### TASK DESCRIPTION
Line for line, return the data exactly, omitting all pictures.

### RECORDED INFORMATION
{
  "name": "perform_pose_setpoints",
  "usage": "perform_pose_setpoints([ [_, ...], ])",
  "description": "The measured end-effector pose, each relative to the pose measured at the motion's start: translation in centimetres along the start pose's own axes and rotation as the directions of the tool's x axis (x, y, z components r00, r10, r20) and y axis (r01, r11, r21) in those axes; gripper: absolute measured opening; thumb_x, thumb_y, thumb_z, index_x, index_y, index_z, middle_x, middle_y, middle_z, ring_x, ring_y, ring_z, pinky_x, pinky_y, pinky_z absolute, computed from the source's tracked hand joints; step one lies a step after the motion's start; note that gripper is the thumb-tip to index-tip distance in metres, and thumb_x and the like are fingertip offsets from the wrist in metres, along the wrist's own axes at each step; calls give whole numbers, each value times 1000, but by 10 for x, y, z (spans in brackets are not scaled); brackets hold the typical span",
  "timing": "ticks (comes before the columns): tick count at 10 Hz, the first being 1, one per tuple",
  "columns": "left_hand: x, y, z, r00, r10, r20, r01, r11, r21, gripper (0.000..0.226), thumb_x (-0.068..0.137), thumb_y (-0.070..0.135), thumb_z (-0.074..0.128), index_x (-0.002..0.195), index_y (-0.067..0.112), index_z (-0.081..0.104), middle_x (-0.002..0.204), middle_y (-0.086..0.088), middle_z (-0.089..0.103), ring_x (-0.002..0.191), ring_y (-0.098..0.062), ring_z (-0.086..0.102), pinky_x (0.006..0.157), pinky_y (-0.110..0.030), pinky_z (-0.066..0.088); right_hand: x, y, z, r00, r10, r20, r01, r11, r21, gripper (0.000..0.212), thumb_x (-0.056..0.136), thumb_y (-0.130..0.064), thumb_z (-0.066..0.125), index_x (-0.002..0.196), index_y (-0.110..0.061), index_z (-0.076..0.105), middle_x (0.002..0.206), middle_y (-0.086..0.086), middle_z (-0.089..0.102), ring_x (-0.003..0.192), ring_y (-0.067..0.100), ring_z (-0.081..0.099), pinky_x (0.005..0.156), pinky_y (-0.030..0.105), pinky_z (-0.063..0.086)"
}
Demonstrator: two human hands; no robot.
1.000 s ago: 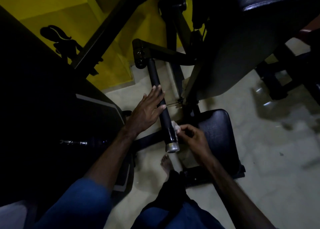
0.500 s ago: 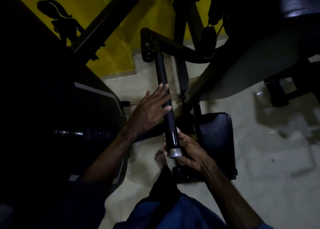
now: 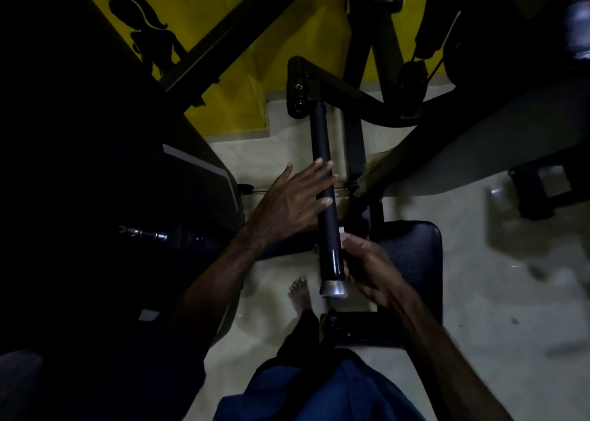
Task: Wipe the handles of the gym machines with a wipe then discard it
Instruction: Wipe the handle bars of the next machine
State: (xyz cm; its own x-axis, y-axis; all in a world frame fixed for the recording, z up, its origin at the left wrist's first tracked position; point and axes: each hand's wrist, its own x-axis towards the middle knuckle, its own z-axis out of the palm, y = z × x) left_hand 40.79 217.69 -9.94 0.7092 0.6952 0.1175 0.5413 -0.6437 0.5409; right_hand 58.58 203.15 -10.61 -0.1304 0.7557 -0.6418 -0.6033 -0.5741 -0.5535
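A long black machine handle (image 3: 323, 152) with a silver end cap (image 3: 333, 288) runs down the middle of the view. My left hand (image 3: 287, 202) lies flat against its left side, fingers spread and straight, not wrapped around it. My right hand (image 3: 367, 267) is curled around the handle's lower end just above the cap. A small white wipe (image 3: 342, 233) peeks out above my right fingers, pressed to the handle. Most of the wipe is hidden in the hand.
A black padded seat (image 3: 412, 254) sits right of the handle. Black machine frame bars (image 3: 357, 101) cross behind it against a yellow wall (image 3: 230, 79). A dark machine body (image 3: 95, 197) fills the left. My bare foot (image 3: 300, 294) stands on the pale floor (image 3: 498, 325).
My right hand with the wipe moved from beside the handle's lower end to wrapped around it, and less of the wipe shows. My left hand stays flat on the handle.
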Motion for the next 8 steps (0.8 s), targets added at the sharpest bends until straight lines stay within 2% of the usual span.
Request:
perform_pose_setpoints([
  [1,1,0,-1,1000,-16,24,15,1000,13,58,112,47,44,162,19,42,175,3,25,164,-11,11,128,-65,19,1,-6,8,989,-117,-87,104,985,-138,20,98,-19,62,103,-7,78,100,17,75,79,18,71,67,26,57],
  [2,3,0,0,998,-29,64,29,1000,9,62,111,51,40,164,19,38,177,3,19,164,-10,7,128,-64,19,-12,12,10,965,-185,-187,166,980,-112,14,93,-21,70,97,-14,80,98,11,76,87,22,69,78,33,57],
  [3,2,2,0,997,-49,57,48,999,20,64,110,53,39,164,19,37,177,3,17,164,-9,6,128,-65,19,-22,17,11,953,-208,-220,189,976,-105,16,91,-16,72,105,-13,79,104,8,79,95,22,72,84,32,59],
  [4,2,1,0,995,-80,62,79,997,9,67,108,57,41,166,22,35,178,1,14,164,-11,6,129,-64,16,-23,-9,18,871,-436,-227,351,875,-333,22,94,-10,74,116,-10,77,108,-2,81,101,9,75,82,20,59],
  [5,0,2,-2,986,-149,71,154,986,-68,73,105,62,44,167,24,31,178,2,13,164,-10,8,130,-62,16,-34,-14,22,768,-639,-50,468,612,-638,21,93,-10,76,114,-11,79,108,-1,79,104,4,73,87,19,58],
  [6,0,1,1,977,-200,78,209,970,-124,74,104,62,49,167,26,31,177,7,13,163,-7,11,130,-61,18,-43,-11,11,656,-695,295,575,207,-791,32,88,8,71,116,-6,78,116,9,70,110,2,65,97,14,51],
  [7,1,0,2,976,-210,63,217,963,-160,68,107,55,51,166,28,33,177,8,15,163,-7,13,130,-62,19,-47,-4,10,669,-594,447,589,57,-806,48,86,14,65,122,-16,76,126,8,68,118,16,64,103,26,51],
  [8,1,0,4,973,-226,40,230,957,-176,63,108,50,53,165,30,36,176,9,18,163,-7,15,129,-63,20,-10,-28,-9,600,-519,609,622,-176,-763,50,92,2,67,120,-40,73,127,1,70,122,29,64,103,56,51],
])
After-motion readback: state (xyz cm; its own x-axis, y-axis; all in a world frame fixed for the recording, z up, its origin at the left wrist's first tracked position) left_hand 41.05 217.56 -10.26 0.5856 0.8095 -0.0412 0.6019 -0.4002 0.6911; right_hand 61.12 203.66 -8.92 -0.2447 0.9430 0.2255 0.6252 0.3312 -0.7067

### EXERCISE ANSWER
{
  "name": "perform_pose_setpoints",
  "usage": "perform_pose_setpoints([ [_, ...], ])",
  "description": "The measured end-effector pose, each relative to the pose measured at the motion's start: translation in centimetres along the start pose's own axes and rotation as the directions of the tool's x axis (x, y, z components r00, r10, r20) and y axis (r01, r11, r21) in those axes; gripper: absolute measured opening; thumb_x, thumb_y, thumb_z, index_x, index_y, index_z, middle_x, middle_y, middle_z, ring_x, ring_y, ring_z, pinky_x, pinky_y, pinky_z absolute, computed from the source's tracked hand joints; step one lies a step after the motion's start; note that gripper is the thumb-tip to index-tip distance in metres, and thumb_x and the like are fingertip offsets from the wrist in metres, along the wrist's own axes at each step; calls give whole numbers, each value times 1000, but by 10 for x, y, z (spans in brackets are not scaled); brackets hold the typical span",
  "timing": "ticks (comes before the columns): tick count at 10 Hz, the first being 1, one per tuple",
  "columns": "left_hand: x, y, z, r00, r10, r20, r01, r11, r21, gripper (0.000..0.226), thumb_x (-0.068..0.137), thumb_y (-0.070..0.135), thumb_z (-0.074..0.128), index_x (-0.002..0.195), index_y (-0.067..0.112), index_z (-0.081..0.104), middle_x (-0.002..0.204), middle_y (-0.086..0.088), middle_z (-0.089..0.103), ring_x (-0.002..0.191), ring_y (-0.098..0.062), ring_z (-0.086..0.102), pinky_x (0.006..0.157), pinky_y (-0.110..0.030), pinky_z (-0.066..0.088); right_hand: x, y, z, r00, r10, r20, r01, r11, r21, gripper (0.000..0.212), thumb_x (-0.056..0.136), thumb_y (-0.130..0.064), thumb_z (-0.066..0.125), index_x (-0.002..0.196), index_y (-0.110..0.061), index_z (-0.076..0.105), middle_x (0.002..0.206), middle_y (-0.086..0.086), middle_z (-0.089..0.102), ring_x (-0.003..0.192), ring_y (-0.067..0.100), ring_z (-0.081..0.099), pinky_x (0.005..0.156), pinky_y (-0.030..0.105), pinky_z (-0.063..0.086)"
}
Demonstrator: two human hands; no robot.
1.000 s ago: 
0.500 s ago: 
now: 
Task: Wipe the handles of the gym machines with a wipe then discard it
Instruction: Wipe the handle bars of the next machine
State: (xyz cm; its own x-axis, y-axis; all in a world frame fixed for the recording, z up, its origin at the left wrist's first tracked position; point and axes: each hand's wrist, its own x-axis towards the middle knuckle, its own z-axis out of the palm, y = z × x) left_hand 40.79 217.69 -9.94 0.7092 0.6952 0.1175 0.5413 -0.6437 0.5409; right_hand 58.58 203.15 -10.61 -0.1304 0.7557 -0.6418 -0.6033 -0.5741 -0.5535
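A long black machine handle (image 3: 323, 152) with a silver end cap (image 3: 333, 288) runs down the middle of the view. My left hand (image 3: 287, 202) lies flat against its left side, fingers spread and straight, not wrapped around it. My right hand (image 3: 367, 267) is curled around the handle's lower end just above the cap. A small white wipe (image 3: 342, 233) peeks out above my right fingers, pressed to the handle. Most of the wipe is hidden in the hand.
A black padded seat (image 3: 412, 254) sits right of the handle. Black machine frame bars (image 3: 357, 101) cross behind it against a yellow wall (image 3: 230, 79). A dark machine body (image 3: 95, 197) fills the left. My bare foot (image 3: 300, 294) stands on the pale floor (image 3: 498, 325).
My right hand with the wipe moved from beside the handle's lower end to wrapped around it, and less of the wipe shows. My left hand stays flat on the handle.
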Motion for the next 8 steps (0.8 s), targets added at the sharpest bends until straight lines stay within 2% of the usual span.
Request:
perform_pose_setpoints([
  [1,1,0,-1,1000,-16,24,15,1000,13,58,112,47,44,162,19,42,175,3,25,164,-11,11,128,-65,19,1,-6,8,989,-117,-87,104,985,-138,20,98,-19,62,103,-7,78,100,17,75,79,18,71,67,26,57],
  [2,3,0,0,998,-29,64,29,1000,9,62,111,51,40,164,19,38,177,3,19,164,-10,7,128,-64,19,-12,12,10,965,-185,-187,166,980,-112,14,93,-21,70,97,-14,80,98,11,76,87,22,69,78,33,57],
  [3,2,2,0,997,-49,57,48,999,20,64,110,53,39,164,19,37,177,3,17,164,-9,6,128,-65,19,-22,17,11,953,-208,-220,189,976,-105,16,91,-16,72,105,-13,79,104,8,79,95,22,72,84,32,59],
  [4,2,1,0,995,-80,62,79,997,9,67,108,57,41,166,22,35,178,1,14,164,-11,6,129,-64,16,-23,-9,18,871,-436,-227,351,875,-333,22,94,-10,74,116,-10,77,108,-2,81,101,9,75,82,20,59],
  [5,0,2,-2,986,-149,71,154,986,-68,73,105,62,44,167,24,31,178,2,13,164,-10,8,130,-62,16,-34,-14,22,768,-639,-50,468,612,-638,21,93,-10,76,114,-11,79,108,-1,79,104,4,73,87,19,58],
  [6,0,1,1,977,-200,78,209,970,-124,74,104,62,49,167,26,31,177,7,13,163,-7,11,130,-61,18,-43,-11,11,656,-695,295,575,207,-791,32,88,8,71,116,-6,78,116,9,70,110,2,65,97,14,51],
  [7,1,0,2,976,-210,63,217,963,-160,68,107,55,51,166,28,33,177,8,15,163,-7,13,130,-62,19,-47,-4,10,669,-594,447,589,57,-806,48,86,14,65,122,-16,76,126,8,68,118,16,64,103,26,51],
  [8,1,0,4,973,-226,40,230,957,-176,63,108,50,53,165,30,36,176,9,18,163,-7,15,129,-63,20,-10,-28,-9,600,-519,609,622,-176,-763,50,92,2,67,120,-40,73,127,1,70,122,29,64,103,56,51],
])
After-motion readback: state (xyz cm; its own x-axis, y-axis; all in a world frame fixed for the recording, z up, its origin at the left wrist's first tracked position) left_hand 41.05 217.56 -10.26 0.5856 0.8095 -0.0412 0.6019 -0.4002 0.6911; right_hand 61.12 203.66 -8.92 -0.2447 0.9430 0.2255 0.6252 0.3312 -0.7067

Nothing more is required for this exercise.